Nicht zuletzt muss auch die Bedeutung von Bevormundung und lokalen Zugehörigkeiten bei der Entscheidung der Wähler berücksichtigt werden. Oligarchen und Magnaten haben bekanntermaßen großen Einfluss auf Bezirksämter und Unternehmen vor Ort. Sie zu wählen ist für viele Wähler einfach nur ein Fortschreiben lokaler Gegebenheiten. Der ehemalige Minister für Infrastruktur und umstrittene Politiker Borys Kolesnikow prahlte in einem Video vom 14. Juli damit, dass er neue Aufzüge für einige Gebäude in Kostjantyniwka im Oblast Donezk gekauft habe. Die ihn umgebende Menge jubelte dankbar und versprach, für ihn zu stimmen. Ich erinnere mich an einige Gespräche, die ich 2012/13 im Donbass führte. Die Einwohner beschwerten sich über den Missbrauch durch die Regierung Janukowytschs, gleichzeitig betonten sie alle, dass sie keinen anderen Präsidenten wollen. „Janukowytsch ist ein Betrüger – aber er ist unser Betrüger“, hörte ich mehrmals.

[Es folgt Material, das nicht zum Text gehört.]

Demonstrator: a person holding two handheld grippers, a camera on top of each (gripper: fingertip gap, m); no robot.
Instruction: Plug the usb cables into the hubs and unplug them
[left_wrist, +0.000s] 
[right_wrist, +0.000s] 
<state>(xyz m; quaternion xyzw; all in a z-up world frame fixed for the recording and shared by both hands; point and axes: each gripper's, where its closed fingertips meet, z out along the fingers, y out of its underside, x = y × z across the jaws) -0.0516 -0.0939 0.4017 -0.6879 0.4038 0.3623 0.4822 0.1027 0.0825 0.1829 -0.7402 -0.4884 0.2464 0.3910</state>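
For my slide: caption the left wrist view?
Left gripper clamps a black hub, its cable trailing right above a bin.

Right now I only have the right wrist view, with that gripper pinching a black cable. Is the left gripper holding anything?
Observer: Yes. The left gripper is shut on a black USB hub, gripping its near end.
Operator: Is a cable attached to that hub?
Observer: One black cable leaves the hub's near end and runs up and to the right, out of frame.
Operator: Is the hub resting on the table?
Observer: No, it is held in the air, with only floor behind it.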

Die Unterstützung russlandfreundlicher Parteien lässt sich also mit verschiedenen Faktoren erklären. Ich glaube, dass die historische Unterstützung mit der Präsidentschaft von Selenskyj vor einer großen Herausforderung steht. Sollte es ihm gelingen, die Energiekosten zu senken, die wirtschaftliche Lage zu verbessern und Ergebnisse in den Friedensverhandlungen zu erziehen und das abzuschwächen, was viele als aggressive Sprachpolizei empfinden, müssten die traditionell russlandfreundlichen Parteien ihren Diskurs und ihre Positionen ändern. Allerdings hängen diese möglichen Entwicklungen in der Ukraine auch von Entwicklungen im Kreml selbst ab.